Over the years, Khalid has merged fabric folds with her geometry, creating concave forms alternately suggesting an optical illusion and (she has been teased) a coronavirus particle. Raised in a home with embroidery and stitching, Khalid's command over textiles has endured the decades, even carrying her "khazana" (treasure), a collection of embroidery swatches, to the Rijksakademie in Amsterdam for her post-graduation. On her way to the Netherlands, Khalid's Umrah pilgrimage infused new meanings into her work. Her pieces began to converge at a single point: the ancient heart of Islam, Makkah. The three dimensional, YOU APPEAR IN ME, I IN YOU manoeuvres between sculpture and painting, alluding to the grand colours and minimalism of the Holy Kaaba and the power of inner truth. Works like WATER SEEKS THE THIRSTY 2020-2021 (on display at King Abdul Aziz Center, Ithra Saudi Arabia) allude to the miracle of the Zamzam Well, and notions of mercy and salvation.

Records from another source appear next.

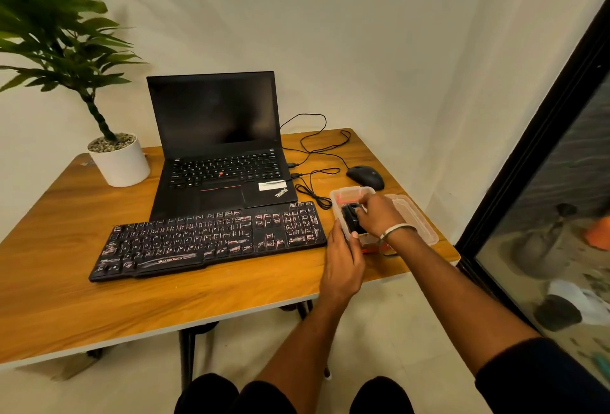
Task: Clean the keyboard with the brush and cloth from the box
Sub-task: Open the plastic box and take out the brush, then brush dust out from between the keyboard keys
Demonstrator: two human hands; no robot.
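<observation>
Keyboard [211,242]: black plastic, full size with number pad, lying flat near the table's front edge, its right end just beside the box; white dusty smears cover the keys; the word "ZEBRONICS" is printed in pale letters on the front lip, below the space bar.
Box [350,197]: clear, thin-walled plastic, rectangular with rounded corners, standing near the table's right edge; something red shows through its far end and under its near end.
Lid [417,219]: clear plastic, same rounded shape, lying just right of the box, partly behind the right wrist.
Dark item in box [351,219]: black, compact; too blurred to tell whether it is the brush or the cloth.
Left hand [341,265]: rests against the box's near left side, fingers fairly straight along the wall, thumb at the rim.
Right hand [376,217]: reaches into the box from above, fingers curled round the dark item; a silver metal bangle circles the wrist.
Laptop [218,149]: matte black, open, screen dark, behind the keyboard; "ThinkPad" in white on the palm rest's right corner, a white sticker beside it, a red pointing nub among the keys.
Mouse [364,176]: black, smooth, wired, near the table's far right corner.
Plant pot [120,163]: white, round, topped with gravel, at the far left corner.
Table [66,281]: wood-grain top, pale edge band.
</observation>
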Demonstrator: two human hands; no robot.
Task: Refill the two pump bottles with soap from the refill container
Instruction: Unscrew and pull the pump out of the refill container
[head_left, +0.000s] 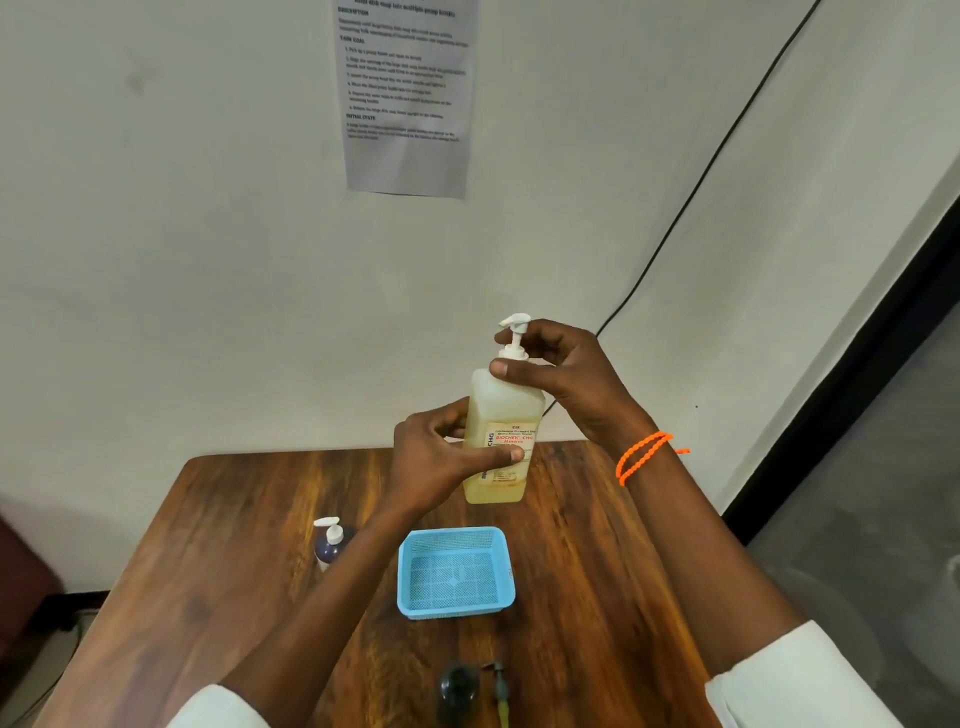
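Observation:
The refill container (501, 415), a tall translucent bottle of yellow soap with a white pump top and a printed label, is held up above the far end of the wooden table (234, 519). My left hand (441, 457) grips its body, thumb across the label. My right hand (561, 374) is curled round its white pump collar. A small dark blue pump bottle (330, 543) with a white pump stands at the table's left. A dark bottle (457, 686) without its pump sits near the front edge, its pump head (500, 686) lying beside it.
A light blue mesh basket (501, 551) sits in the middle of the table, below the held container. A printed sheet (405, 93) hangs on the wall behind. A black cable (691, 192) runs down the wall at right. A dark-framed glass panel (857, 389) borders the right side.

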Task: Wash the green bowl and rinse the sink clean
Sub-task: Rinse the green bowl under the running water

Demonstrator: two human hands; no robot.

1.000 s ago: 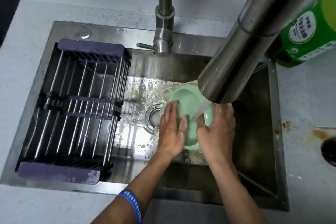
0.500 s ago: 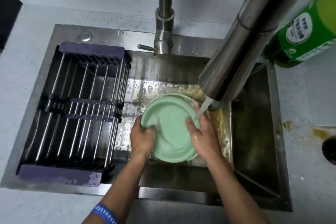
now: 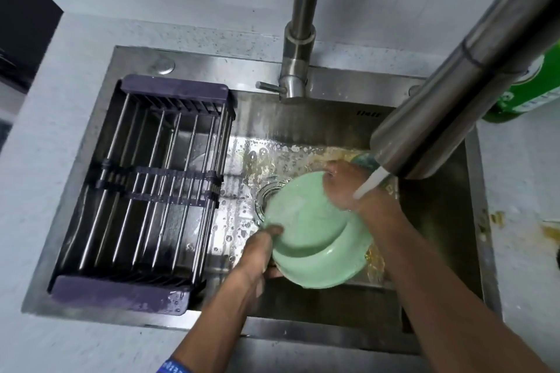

Khalid has been erroneously pigeonholed as a painter of women's subjugation. She mentions an unfortunate incident at the 2013 Moscow Biennale, where organizers mistakenly said her piece "Time and Patience" (on display at AAN Art Space and Museum) lamented the suppression of Pakistan's women. In reality, the two-paneled work explores the Industrial Revolution's impact on the weavers of Bengal. Unraveling roses are embroidered on a river of white muslin, the adjacent panel, dually sided in army camouflage and deep red, is patterned with shiny needles.

If at Frere Hall and AAN Art Space and Museum the audiences see Khalid the star, it is at Chawkandi Art Gallery (hosts of her first show) where they meet Khalid the student, the daughter and young woman coming into her own. Intimate and precious, her memories and earliest works are laid out for us, providing a chronology. In glass cases there are her experiments with cross-stitch, a dagger her father fashioned and gifted before his death, photographs and squirrel hair paintbrushes. Beautifully imagined, the display shows Khalid's fierceness and research, her bond with her father, and an artist who charted a path on her terms.

That Khalid wants to share Eastern perspectives and finds inspiration in Rumi's poetry is not without irony, since the Victorian period, Western translators have been removing Islam and Quranic references from Rumi's verses, giving him an ambiguous non-Muslim identity. Historian Peter Frankopan says Europe fought to "control the past" when it grew into a military power. Trying to reshape history, it crafted a new story of the world, where the West rises continuously, and Asia sits like an ordinary and silent spectator, its power and sophistication conveniently forgotten. This narrative has cemented itself in imaginations and history books, washing away the reputations of places like Northern Iran as a "bridegroom of the earth," or Babur's pomegranate gardens and pools in Kabul. To this diminished, flawed view of the East, Khalid offers pattern, pleasure, and the perfect answer: I AM AND I AM NOT.